Will you please help me figure out whether the following improper integrals converge or not?
$$
\int _ {0} ^ {\infty} \frac{x^2}{2^x}\text{d}x
$$
$$
\int_{0} ^ {1} \frac{\ln\left(1+e^x\right)-x}{x^2}\text{d}x
$$
As for the first one, I have no idea.
As for the second,
I have tried rewriting it as:
$$
\int_{0} ^ {1} \frac{\ln\left(\frac{1+e^x}{e^x}\right)}{x^2}\text{d}x
$$
but I have no idea if it helps me or not.
Thanks in advance.
Answer
Hint You're on the right track with your manipulation in (2).
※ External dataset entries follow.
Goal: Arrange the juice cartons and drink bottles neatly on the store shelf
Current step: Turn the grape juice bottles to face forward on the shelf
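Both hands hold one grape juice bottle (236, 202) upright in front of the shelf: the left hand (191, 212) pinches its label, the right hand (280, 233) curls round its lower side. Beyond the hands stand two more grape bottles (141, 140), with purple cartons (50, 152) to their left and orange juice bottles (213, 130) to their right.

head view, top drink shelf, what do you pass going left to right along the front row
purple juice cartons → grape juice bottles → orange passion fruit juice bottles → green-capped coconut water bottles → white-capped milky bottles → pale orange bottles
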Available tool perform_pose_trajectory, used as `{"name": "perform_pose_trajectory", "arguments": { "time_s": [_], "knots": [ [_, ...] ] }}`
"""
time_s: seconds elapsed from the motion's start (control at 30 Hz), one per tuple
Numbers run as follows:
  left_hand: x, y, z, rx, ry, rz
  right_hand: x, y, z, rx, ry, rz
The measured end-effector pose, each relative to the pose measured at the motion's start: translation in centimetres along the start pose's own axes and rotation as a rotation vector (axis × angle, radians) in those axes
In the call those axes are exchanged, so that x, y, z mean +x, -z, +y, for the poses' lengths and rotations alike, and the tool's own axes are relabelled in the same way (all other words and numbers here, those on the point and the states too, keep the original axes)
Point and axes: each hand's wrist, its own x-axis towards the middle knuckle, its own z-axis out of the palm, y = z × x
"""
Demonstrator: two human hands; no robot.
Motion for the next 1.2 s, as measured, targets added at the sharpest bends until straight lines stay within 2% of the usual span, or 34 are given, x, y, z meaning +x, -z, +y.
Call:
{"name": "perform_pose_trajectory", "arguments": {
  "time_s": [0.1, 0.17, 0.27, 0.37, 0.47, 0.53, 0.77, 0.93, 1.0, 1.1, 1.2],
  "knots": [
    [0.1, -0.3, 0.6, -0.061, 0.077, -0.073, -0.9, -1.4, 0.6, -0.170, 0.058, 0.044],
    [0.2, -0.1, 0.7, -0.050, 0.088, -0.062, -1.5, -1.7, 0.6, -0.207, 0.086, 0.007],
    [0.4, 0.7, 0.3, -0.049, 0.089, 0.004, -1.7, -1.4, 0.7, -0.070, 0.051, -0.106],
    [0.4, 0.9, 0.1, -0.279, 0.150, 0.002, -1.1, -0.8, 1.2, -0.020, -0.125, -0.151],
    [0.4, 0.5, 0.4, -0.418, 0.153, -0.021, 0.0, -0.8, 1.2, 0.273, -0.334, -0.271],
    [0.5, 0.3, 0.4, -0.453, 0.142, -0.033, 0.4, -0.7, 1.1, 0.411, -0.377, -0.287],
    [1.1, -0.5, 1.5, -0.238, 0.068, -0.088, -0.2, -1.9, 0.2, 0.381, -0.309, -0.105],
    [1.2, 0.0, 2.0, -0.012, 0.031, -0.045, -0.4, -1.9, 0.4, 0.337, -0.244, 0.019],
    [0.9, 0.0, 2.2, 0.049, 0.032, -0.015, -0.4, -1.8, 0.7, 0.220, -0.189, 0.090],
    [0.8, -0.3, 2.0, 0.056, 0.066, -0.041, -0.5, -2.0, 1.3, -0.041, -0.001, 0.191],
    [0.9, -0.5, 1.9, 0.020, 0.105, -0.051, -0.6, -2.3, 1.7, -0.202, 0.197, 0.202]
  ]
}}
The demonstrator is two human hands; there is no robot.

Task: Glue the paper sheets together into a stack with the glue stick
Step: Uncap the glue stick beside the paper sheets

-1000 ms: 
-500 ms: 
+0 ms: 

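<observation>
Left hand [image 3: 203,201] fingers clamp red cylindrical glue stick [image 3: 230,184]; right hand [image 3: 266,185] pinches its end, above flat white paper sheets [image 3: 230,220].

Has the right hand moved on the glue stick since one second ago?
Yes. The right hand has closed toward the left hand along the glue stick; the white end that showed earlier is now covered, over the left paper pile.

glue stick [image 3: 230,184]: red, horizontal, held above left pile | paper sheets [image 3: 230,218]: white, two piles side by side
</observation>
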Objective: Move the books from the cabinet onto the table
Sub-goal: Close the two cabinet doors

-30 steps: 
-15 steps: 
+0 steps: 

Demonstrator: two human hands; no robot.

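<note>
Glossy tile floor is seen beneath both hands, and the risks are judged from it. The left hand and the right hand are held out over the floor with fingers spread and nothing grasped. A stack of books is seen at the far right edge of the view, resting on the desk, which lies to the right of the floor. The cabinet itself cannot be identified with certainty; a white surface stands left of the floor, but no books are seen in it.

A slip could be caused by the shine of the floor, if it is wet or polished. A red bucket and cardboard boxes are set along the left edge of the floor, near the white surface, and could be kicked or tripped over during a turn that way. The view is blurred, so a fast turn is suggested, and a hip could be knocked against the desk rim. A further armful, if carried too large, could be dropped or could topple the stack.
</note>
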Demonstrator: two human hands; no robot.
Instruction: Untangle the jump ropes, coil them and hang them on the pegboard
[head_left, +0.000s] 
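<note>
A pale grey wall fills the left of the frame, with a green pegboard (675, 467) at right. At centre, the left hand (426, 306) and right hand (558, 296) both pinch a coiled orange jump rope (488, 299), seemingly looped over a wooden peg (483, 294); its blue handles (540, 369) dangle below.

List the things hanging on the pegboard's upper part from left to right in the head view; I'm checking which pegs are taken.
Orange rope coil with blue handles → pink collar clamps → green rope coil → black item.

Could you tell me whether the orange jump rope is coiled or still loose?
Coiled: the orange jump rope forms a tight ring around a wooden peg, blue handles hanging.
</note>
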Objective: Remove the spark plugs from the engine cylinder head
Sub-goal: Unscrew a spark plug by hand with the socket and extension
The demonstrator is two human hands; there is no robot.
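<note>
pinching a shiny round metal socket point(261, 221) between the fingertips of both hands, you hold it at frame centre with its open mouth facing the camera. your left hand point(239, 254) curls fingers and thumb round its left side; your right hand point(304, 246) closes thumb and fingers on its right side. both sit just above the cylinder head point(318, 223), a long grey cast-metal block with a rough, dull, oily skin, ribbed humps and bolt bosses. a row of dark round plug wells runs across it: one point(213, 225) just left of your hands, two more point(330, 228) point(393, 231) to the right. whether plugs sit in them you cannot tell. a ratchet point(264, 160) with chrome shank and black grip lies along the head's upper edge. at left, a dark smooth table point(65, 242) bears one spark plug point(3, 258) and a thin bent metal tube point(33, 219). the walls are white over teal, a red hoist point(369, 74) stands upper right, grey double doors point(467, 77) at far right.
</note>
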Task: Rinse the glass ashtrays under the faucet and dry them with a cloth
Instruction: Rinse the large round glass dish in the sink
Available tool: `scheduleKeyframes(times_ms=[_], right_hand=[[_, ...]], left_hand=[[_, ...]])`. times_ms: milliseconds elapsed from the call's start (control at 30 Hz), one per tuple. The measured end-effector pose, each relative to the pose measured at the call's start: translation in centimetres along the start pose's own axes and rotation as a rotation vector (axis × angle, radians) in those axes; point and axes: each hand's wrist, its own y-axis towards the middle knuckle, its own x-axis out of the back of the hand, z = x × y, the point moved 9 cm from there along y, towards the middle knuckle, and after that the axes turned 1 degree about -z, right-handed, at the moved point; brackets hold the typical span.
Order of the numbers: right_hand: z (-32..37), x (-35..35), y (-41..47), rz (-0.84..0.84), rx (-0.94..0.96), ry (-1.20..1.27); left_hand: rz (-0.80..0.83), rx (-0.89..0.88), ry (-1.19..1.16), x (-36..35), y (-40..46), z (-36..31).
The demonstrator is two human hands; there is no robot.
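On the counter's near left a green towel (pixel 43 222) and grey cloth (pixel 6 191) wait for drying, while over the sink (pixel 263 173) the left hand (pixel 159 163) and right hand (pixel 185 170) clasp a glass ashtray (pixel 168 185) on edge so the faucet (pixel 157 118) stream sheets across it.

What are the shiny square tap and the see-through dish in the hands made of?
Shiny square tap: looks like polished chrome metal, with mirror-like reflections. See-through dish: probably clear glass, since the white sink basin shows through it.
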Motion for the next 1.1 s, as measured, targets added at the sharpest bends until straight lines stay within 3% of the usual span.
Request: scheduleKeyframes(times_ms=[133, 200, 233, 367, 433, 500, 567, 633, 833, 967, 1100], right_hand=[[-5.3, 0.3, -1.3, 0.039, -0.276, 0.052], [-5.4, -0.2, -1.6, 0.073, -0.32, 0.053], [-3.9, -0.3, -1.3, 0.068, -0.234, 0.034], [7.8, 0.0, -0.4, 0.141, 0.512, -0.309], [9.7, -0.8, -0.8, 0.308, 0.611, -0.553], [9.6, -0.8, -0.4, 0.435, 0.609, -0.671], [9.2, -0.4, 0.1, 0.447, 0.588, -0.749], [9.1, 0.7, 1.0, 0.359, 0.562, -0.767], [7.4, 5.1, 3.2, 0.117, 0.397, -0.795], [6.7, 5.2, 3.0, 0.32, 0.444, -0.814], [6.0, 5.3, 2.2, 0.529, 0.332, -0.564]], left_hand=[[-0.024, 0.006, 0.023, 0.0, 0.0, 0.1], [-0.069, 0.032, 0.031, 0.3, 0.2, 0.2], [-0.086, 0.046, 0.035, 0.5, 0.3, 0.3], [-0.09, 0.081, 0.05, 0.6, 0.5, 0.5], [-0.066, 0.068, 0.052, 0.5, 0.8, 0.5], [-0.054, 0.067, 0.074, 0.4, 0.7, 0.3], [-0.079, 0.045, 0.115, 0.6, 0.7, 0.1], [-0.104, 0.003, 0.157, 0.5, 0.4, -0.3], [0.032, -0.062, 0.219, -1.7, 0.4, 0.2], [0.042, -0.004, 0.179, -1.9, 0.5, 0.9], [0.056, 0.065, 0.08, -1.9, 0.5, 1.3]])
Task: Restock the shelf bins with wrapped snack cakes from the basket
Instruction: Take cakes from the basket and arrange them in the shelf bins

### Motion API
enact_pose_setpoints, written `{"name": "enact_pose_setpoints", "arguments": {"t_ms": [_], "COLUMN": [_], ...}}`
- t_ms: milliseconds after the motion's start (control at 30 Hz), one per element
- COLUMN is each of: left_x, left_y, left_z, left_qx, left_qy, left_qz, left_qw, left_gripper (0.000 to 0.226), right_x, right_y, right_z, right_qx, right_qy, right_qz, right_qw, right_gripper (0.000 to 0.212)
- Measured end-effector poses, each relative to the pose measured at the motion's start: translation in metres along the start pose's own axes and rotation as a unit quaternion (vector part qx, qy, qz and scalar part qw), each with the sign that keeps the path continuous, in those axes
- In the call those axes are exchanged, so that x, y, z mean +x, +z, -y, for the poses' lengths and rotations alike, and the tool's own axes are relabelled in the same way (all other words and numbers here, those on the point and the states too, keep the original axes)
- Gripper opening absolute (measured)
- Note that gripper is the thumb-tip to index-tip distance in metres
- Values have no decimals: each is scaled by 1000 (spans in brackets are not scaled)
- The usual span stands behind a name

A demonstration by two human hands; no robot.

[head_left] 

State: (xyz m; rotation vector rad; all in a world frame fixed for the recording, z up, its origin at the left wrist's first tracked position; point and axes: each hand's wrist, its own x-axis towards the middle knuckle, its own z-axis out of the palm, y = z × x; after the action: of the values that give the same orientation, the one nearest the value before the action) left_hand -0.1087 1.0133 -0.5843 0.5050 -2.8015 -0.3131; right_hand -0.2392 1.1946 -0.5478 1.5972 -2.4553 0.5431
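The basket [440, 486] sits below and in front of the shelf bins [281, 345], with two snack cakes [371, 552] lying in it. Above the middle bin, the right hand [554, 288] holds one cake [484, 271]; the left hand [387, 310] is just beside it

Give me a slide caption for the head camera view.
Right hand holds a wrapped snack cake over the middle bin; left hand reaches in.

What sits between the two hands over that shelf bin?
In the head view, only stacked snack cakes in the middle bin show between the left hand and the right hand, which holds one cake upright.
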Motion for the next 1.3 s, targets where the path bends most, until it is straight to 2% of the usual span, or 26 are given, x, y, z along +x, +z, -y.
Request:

Since $e^x$ is increasing, for all $x \in [0, 1]$ we have $$\frac{1 + e^x}{e^x} = 1 + \frac{1}{e^x} \geq 1 + \frac{1}{e} =: C > 0 .$$ Since $\log$ is increasing, we have
$$\frac{\log\left(\frac{1 + e^x}{e^x}\right)}{x^2} \geq \frac{\log C}{x^2} $$ on $(0, 1]$. What can you say about the integral $$\int_0^1 \frac{\log C}{x^2} \, dx$$ relevant to the (direct) comparison test?
For (1), one can determine convergence again by comparing the integrand to a judiciously chosen function.
Additional hint For (1), show that $x^2 \leq a^x$ for all sufficiently large $x$ for some suitable constant $a$.
Remark One can also determine the convergence of the integral in (1) by evaluating it directly, though this is probably slower: Applying integration by parts twice shows that it has value $\frac{2}{(\log 2)^3}$.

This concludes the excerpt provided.